Une attaque, en particulier, résume le terrorisme de ceux qui – sans
aucun support dans le droit international – n’ont vu aucune limitation à
leurs efforts pour « libérer » un terrain sur lequel ils avaient en
grande partie récemment émigré.
En 1947, l’Irgun a enlevé deux sous-officiers du Corps d’intelligence
de l’armée britannique et menacé de les pendre si la condamnation à
mort de trois de ses membres était maintenus. Lorsque les trois membres
de l’Irgun ont été exécutés par pendaison, les deux sergents
britanniques ont été pendus en représailles, et leurs corps remplis
d’explosifs ont été laissés dans un bosquet d’eucalyptus.

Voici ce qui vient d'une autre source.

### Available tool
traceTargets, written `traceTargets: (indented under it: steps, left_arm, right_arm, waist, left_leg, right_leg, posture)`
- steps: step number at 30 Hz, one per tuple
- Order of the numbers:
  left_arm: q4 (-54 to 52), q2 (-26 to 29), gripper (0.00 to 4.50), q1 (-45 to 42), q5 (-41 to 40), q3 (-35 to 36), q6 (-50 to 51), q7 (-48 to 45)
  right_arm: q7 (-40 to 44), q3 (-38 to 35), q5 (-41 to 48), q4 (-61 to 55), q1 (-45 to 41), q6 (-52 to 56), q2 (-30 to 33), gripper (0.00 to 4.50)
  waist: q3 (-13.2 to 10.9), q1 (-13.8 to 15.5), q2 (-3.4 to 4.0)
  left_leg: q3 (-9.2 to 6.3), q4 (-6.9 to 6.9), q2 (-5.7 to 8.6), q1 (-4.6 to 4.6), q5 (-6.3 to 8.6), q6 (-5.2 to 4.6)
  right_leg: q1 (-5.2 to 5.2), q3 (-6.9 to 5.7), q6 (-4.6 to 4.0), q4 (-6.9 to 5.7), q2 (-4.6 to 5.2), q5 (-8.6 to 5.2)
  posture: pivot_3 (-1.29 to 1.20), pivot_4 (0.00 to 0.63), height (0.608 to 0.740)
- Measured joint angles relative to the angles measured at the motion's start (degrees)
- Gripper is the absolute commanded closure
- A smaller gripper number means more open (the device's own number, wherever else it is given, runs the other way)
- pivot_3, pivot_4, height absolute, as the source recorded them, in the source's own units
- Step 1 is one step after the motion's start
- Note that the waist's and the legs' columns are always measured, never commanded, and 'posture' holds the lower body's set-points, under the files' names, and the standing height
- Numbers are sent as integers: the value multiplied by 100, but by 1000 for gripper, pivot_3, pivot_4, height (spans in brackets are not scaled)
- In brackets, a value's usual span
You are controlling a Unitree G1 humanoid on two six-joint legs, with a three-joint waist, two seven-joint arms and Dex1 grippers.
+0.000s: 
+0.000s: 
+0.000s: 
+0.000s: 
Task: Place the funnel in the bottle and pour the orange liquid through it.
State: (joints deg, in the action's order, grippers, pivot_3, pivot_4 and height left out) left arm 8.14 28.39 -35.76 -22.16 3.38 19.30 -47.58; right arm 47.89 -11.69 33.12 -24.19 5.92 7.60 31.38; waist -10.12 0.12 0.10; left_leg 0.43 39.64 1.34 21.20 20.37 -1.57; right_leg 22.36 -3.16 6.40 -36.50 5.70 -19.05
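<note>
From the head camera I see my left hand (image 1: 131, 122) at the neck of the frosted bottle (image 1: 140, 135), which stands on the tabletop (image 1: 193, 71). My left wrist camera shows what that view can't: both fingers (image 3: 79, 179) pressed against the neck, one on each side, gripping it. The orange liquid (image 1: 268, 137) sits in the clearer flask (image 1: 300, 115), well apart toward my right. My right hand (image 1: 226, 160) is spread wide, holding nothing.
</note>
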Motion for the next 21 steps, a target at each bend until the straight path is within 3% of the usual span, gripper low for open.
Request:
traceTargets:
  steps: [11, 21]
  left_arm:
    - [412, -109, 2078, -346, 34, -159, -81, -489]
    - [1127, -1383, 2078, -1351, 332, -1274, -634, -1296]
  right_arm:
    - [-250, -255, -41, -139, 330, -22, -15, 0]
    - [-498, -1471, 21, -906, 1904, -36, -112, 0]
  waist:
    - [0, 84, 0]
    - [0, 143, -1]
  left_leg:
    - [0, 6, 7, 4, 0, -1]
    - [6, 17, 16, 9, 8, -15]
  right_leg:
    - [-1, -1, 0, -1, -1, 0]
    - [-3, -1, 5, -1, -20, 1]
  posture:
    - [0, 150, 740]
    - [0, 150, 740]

En annonçant leur exécution, l’Irgun a déclaré que les deux soldats
britanniques avaient été pendus après leur condamnation pour « activités
criminelles anti-hébraïques » qui comprenaient : l’entrée illégale dans
la patrie hébraïque et l’appartenance à une organisation terroriste
criminelle britannique – connue sous le nom d’armée d’occupation – qui
était « responsable de la torture, du meurtre, de la déportation et du
refus du droit à la vie pour le peuple hébreu ». Les soldats ont
également été accusés de possession illégale d’armes, d’espionnage
anti-juif en civil et de projets hostiles prémédités contre les forces clandestines.
Bien au-delà des limites territoriales de la Palestine, à la fin des
années 1946-1947, une campagne continue de terrorisme a visé les
Britanniques. Des actes de sabotage ont été effectués sur les routes de
transport militaires britanniques en Allemagne. Le Lehi a également
essayé, sans succès, de lancer une bombe sur la Chambre des communes à
partir d’un avion affrété en provenance de France et, en octobre 1946,
il a attaqué à la bombe l’ambassade britannique à Rome.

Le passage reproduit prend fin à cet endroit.